FedNat Holding Company, the U.S. primary insurance carrier group, said that its reinsurance counterparties will be bearing a share of its losses associated with recent hurricane Laura.
The insurer also said that it has purchased another reinsurance cover in September, providing extended second-event protection.
FedNat said that both its FedNat Insurance Company and Maison Insurance Company subsidiaries were affected by hurricane Laura, given they operate in Louisiana and Texas, the region Laura impacted.
Having renewed its reinsurance program that offers combined coverage for the FedNat group of carriers in July, FedNat is well-protected against a hurricane the size of Laura.
While not giving an estimate for the hurricane, losses suffered by the company from the storm are set to exceed the retention for its reinsurance program, FedNat said, as it estimates they well exceed the $25 million single event reinsurance retention level.
FedNat expects to retain roughly $19 million of the losses from hurricane Laura, after accounting for a quota-share treaty in place with a reinsurance entity under the same ownership umbrella as SageSure Insurance Managers LLC, which is the managing general underwriter for FNIC’s non-Florida business.
The company said that it expects to incur the full $6 million co-participation related to its reinstatement premium protection, reduced to $5 million, after the quota-share. As a result, FedNat expects the total initial pre-tax impact to it from hurricane Laura will be an estimated $24 million.
Thanks to the reinstatement provisions FedNat will still have $616 million of reinsurance limit available to it for an event outside Florida or around $1.3 billion available for an event in Florida.
With a first-event under the reinsurance now having occurred outside of Florida, FedNat’s retention for a second-event would be reduced to roughly $2 million.

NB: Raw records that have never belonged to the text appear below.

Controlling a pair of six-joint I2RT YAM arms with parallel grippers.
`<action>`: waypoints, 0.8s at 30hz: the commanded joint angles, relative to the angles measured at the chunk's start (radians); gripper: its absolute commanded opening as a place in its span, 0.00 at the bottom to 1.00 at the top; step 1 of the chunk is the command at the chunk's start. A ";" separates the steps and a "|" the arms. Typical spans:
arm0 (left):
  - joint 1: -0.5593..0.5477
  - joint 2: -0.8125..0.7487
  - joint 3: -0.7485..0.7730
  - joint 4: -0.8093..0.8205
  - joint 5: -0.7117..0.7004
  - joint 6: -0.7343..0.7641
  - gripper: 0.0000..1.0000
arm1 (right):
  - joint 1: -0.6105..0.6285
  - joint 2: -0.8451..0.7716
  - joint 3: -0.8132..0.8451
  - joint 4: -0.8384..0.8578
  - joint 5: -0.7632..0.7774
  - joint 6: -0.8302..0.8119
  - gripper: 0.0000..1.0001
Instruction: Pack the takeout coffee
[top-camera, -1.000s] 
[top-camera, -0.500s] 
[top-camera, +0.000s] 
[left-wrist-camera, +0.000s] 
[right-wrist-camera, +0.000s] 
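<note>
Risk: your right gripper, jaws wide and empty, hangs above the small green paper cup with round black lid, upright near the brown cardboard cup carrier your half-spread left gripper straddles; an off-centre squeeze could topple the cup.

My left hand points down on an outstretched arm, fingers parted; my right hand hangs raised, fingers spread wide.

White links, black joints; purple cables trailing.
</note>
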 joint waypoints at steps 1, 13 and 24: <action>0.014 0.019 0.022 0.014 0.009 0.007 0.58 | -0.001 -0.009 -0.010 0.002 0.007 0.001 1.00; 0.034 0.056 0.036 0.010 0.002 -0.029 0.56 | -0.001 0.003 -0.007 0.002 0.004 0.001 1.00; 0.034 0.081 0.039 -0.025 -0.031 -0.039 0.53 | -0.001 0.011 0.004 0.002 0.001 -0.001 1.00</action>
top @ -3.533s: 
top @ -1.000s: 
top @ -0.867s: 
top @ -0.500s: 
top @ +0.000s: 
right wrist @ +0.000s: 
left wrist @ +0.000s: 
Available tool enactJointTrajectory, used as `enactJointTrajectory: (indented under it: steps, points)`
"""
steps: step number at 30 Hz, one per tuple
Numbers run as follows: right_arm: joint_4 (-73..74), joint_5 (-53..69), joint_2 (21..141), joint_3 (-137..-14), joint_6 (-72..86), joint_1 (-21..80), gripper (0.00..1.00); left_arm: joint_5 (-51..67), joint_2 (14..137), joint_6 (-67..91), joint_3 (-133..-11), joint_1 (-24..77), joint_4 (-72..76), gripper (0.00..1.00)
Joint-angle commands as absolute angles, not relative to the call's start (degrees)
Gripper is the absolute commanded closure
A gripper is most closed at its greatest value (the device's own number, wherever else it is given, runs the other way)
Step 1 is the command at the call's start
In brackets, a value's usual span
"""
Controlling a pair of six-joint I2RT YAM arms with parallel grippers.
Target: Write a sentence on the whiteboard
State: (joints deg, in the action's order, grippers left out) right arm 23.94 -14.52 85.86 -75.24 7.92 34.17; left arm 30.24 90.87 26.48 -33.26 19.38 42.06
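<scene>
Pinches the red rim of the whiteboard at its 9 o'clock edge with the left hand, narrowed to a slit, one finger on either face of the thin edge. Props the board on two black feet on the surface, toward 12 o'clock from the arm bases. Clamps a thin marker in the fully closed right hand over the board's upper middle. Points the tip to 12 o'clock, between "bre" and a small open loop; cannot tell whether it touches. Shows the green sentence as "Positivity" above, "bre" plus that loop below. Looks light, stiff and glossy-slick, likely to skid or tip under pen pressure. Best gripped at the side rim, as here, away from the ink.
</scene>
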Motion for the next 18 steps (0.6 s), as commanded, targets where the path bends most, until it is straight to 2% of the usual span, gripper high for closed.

FedNat’s Florida retention remains at $25 million for the next event, as hurricane Laura did not impact the state.
The insurer also purchased additional second-event reinsurance coverage in September, as it looked to bolster its protection.
FedNat secured an additional $39.2 million of reinsurance limit at a rough cost of $11.2 million, taking its estimated total reinsurance spend for this treaty year from around $265 million to $276 million.
The new reinsurance contract covers second events (excluding hurricane Laura), across the remainder of the current treaty year, excluding any disturbances that were active in the Atlantic Ocean as of September 3rd 2020.